____ Information

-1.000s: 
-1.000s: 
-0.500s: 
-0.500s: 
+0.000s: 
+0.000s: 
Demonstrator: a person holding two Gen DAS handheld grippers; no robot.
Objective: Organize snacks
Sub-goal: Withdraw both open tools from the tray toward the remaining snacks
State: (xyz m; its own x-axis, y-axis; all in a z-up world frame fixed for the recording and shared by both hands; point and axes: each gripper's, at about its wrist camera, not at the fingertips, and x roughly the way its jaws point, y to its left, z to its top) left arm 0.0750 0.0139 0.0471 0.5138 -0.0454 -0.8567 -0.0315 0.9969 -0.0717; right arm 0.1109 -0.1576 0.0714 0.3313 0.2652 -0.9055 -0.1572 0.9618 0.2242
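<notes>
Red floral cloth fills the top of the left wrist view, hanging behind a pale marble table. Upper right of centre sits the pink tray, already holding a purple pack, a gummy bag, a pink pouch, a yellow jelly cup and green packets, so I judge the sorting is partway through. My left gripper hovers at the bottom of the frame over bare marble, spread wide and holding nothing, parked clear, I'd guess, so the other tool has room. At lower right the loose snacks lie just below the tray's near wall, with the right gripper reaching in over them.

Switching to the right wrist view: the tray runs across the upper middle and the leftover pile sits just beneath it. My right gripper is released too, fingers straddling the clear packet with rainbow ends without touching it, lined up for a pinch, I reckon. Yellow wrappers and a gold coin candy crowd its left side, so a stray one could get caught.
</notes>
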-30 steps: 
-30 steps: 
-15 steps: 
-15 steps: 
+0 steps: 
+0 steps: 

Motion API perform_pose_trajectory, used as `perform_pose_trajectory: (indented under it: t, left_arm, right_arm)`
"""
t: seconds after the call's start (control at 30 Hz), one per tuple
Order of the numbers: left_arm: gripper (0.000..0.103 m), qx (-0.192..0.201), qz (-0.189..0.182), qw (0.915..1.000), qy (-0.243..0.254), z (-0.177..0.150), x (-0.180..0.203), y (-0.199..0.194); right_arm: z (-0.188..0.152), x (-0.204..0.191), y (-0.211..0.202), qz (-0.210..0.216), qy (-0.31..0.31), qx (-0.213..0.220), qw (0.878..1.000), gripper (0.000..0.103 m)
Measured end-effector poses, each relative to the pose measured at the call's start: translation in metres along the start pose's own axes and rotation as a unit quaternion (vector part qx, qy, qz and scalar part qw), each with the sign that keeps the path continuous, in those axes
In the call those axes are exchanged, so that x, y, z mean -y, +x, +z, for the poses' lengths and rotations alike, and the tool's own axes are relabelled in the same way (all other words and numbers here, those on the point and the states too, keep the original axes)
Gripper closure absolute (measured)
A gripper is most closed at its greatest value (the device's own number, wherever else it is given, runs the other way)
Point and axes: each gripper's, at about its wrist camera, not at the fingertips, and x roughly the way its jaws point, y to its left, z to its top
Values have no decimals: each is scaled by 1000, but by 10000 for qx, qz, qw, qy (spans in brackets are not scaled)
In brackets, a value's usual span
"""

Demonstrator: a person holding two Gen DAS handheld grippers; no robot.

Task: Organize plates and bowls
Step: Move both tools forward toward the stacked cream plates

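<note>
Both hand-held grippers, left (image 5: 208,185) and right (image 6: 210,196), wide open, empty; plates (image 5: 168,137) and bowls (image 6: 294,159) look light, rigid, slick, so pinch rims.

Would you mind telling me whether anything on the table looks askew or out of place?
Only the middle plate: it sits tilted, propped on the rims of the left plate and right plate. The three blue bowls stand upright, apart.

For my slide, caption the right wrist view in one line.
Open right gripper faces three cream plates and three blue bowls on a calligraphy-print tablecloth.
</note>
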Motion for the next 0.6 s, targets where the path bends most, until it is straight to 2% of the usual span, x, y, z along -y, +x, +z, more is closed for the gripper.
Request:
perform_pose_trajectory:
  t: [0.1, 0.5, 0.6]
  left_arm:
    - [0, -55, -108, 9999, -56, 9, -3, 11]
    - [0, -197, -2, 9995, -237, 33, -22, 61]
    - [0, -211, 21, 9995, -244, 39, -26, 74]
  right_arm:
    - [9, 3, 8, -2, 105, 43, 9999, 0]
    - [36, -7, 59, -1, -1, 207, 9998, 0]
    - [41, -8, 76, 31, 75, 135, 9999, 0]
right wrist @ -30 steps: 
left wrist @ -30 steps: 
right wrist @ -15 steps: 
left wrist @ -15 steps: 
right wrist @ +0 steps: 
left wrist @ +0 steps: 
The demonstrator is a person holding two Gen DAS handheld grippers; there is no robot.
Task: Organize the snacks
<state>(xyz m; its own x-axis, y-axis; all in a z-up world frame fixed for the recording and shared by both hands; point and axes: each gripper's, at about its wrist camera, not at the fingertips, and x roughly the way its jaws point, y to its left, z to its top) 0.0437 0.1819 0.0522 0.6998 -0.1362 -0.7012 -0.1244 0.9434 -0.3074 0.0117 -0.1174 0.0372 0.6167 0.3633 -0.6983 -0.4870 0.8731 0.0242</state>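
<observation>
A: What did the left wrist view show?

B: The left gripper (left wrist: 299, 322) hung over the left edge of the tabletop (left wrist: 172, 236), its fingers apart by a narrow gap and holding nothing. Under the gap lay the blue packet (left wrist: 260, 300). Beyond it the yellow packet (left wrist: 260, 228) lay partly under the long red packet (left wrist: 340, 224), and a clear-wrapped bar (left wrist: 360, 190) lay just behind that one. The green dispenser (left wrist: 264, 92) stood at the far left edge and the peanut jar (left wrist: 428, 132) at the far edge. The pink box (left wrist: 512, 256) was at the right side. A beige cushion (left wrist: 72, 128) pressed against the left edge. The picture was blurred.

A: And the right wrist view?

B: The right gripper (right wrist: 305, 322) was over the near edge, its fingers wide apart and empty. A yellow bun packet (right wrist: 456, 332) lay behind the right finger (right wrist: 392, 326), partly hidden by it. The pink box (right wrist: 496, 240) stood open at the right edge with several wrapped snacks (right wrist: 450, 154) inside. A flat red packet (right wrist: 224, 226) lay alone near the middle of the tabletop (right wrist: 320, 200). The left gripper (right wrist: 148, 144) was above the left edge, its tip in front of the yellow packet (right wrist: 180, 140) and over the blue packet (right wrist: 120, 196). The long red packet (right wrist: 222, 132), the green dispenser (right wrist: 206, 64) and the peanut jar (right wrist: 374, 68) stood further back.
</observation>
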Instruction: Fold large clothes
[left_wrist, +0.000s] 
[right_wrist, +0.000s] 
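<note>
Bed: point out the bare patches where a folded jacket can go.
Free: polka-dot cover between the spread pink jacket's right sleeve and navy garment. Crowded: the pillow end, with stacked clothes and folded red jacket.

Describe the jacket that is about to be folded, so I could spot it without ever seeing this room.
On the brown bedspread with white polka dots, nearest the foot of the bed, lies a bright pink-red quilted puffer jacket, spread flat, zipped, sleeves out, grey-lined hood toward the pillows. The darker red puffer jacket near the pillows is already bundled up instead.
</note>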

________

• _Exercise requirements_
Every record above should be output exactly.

• _Task response_
-1.000s: 
-1.000s: 
-0.500s: 
-0.500s: 
+0.000s: 
+0.000s: 
Demonstrator: a person holding two Gen DAS handheld grippers; no robot.
Objective: Organize snacks
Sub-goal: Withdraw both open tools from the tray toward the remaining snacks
State: (xyz m; its own x-axis, y-axis; all in a z-up world frame fixed for the recording and shared by both hands; point and axes: each gripper's, at about its wrist camera, not at the fingertips, and x roughly the way its jaws point, y to its left, z to its top) left arm 0.0750 0.0139 0.0471 0.5138 -0.0454 -0.8567 -0.0315 0.9969 -0.0717; right arm 0.1109 -0.1576 0.0714 0.3313 0.2652 -0.9055 -0.1572 0.9618 0.2242
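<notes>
Red floral cloth fills the top of the left wrist view, hanging behind a pale marble table. Upper right of centre sits the pink tray, already holding a purple pack, a gummy bag, a pink pouch, a yellow jelly cup and green packets, so I judge the sorting is partway through. My left gripper hovers at the bottom of the frame over bare marble, spread wide and holding nothing, parked clear, I'd guess, so the other tool has room. At lower right the loose snacks lie just below the tray's near wall, with the right gripper reaching in over them.

Switching to the right wrist view: the tray runs across the upper middle and the leftover pile sits just beneath it. My right gripper is released too, fingers straddling the clear packet with rainbow ends without touching it, lined up for a pinch, I reckon. Yellow wrappers and a gold coin candy crowd its left side, so a stray one could get caught.
</notes>
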-30 steps: 
-30 steps: 
-15 steps: 
-15 steps: 
+0 steps: 
+0 steps: 

Motion API perform_pose_trajectory, used as `perform_pose_trajectory: (indented under it: t, left_arm, right_arm)`
"""
t: seconds after the call's start (control at 30 Hz), one per tuple
Order of the numbers: left_arm: gripper (0.000..0.103 m), qx (-0.192..0.201), qz (-0.189..0.182), qw (0.915..1.000), qy (-0.243..0.254), z (-0.177..0.150), x (-0.180..0.203), y (-0.199..0.194); right_arm: z (-0.188..0.152), x (-0.204..0.191), y (-0.211..0.202), qz (-0.210..0.216), qy (-0.31..0.31), qx (-0.213..0.220), qw (0.878..1.000), gripper (0.000..0.103 m)
Measured end-effector poses, each relative to the pose measured at the call's start: translation in metres along the start pose's own axes and rotation as a unit quaternion (vector part qx, qy, qz and scalar part qw), each with the sign that keeps the path continuous, in those axes
In the call those axes are exchanged, so that x, y, z mean -y, +x, +z, for the poses' lengths and rotations alike, and the tool's own axes are relabelled in the same way (all other words and numbers here, those on the point and the states too, keep the original axes)
Gripper closure absolute (measured)
A gripper is most closed at its greatest value (the device's own number, wherever else it is given, runs the other way)
Point and axes: each gripper's, at about its wrist camera, not at the fingertips, and x roughly the way its jaws point, y to its left, z to its top
Values have no decimals: each is scaled by 1000, but by 10000 for qx, qz, qw, qy (spans in brackets are not scaled)
In brackets, a value's usual span
"""

Demonstrator: a person holding two Gen DAS handheld grippers; no robot.

Task: Organize plates and bowls
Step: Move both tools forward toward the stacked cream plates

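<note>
Both hand-held grippers, left (image 5: 208,185) and right (image 6: 210,196), wide open, empty; plates (image 5: 168,137) and bowls (image 6: 294,159) look light, rigid, slick, so pinch rims.

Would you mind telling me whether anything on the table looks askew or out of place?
Only the middle plate: it sits tilted, propped on the rims of the left plate and right plate. The three blue bowls stand upright, apart.

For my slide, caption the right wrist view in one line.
Open right gripper faces three cream plates and three blue bowls on a calligraphy-print tablecloth.
</note>
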Motion for the next 0.6 s, targets where the path bends most, until it is straight to 2% of the usual span, x, y, z along -y, +x, +z, more is closed for the gripper.
Request:
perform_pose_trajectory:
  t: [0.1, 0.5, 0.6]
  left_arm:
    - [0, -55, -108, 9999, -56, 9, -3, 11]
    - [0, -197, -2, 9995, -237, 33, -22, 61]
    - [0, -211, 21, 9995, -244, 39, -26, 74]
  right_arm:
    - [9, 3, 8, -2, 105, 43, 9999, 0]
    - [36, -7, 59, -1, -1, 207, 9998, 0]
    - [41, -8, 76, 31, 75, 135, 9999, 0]
right wrist @ -30 steps: 
left wrist @ -30 steps: 
right wrist @ -15 steps: 
left wrist @ -15 steps: 
right wrist @ +0 steps: 
left wrist @ +0 steps: 
The demonstrator is a person holding two Gen DAS handheld grippers; there is no robot.
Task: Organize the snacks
<state>(xyz m; its own x-axis, y-axis; all in a z-up world frame fixed for the recording and shared by both hands; point and axes: each gripper's, at about its wrist camera, not at the fingertips, and x roughly the way its jaws point, y to its left, z to its top) 0.0437 0.1819 0.0522 0.6998 -0.1362 -0.7012 -0.1244 0.9434 -0.3074 0.0117 -0.1174 0.0372 0.6167 0.3633 -0.6983 -0.4870 0.8731 0.0242</state>
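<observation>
A: What did the left wrist view show?

B: The left gripper (left wrist: 299, 322) hung over the left edge of the tabletop (left wrist: 172, 236), its fingers apart by a narrow gap and holding nothing. Under the gap lay the blue packet (left wrist: 260, 300). Beyond it the yellow packet (left wrist: 260, 228) lay partly under the long red packet (left wrist: 340, 224), and a clear-wrapped bar (left wrist: 360, 190) lay just behind that one. The green dispenser (left wrist: 264, 92) stood at the far left edge and the peanut jar (left wrist: 428, 132) at the far edge. The pink box (left wrist: 512, 256) was at the right side. A beige cushion (left wrist: 72, 128) pressed against the left edge. The picture was blurred.

A: And the right wrist view?

B: The right gripper (right wrist: 305, 322) was over the near edge, its fingers wide apart and empty. A yellow bun packet (right wrist: 456, 332) lay behind the right finger (right wrist: 392, 326), partly hidden by it. The pink box (right wrist: 496, 240) stood open at the right edge with several wrapped snacks (right wrist: 450, 154) inside. A flat red packet (right wrist: 224, 226) lay alone near the middle of the tabletop (right wrist: 320, 200). The left gripper (right wrist: 148, 144) was above the left edge, its tip in front of the yellow packet (right wrist: 180, 140) and over the blue packet (right wrist: 120, 196). The long red packet (right wrist: 222, 132), the green dispenser (right wrist: 206, 64) and the peanut jar (right wrist: 374, 68) stood further back.
</observation>
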Instruction: Fold large clothes
[left_wrist, +0.000s] 
[right_wrist, +0.000s] 
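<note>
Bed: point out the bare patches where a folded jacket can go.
Free: polka-dot cover between the spread pink jacket's right sleeve and navy garment. Crowded: the pillow end, with stacked clothes and folded red jacket.

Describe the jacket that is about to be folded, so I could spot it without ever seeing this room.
On the brown bedspread with white polka dots, nearest the foot of the bed, lies a bright pink-red quilted puffer jacket, spread flat, zipped, sleeves out, grey-lined hood toward the pillows. The darker red puffer jacket near the pillows is already bundled up instead.
</note>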

This completes the output for the exercise.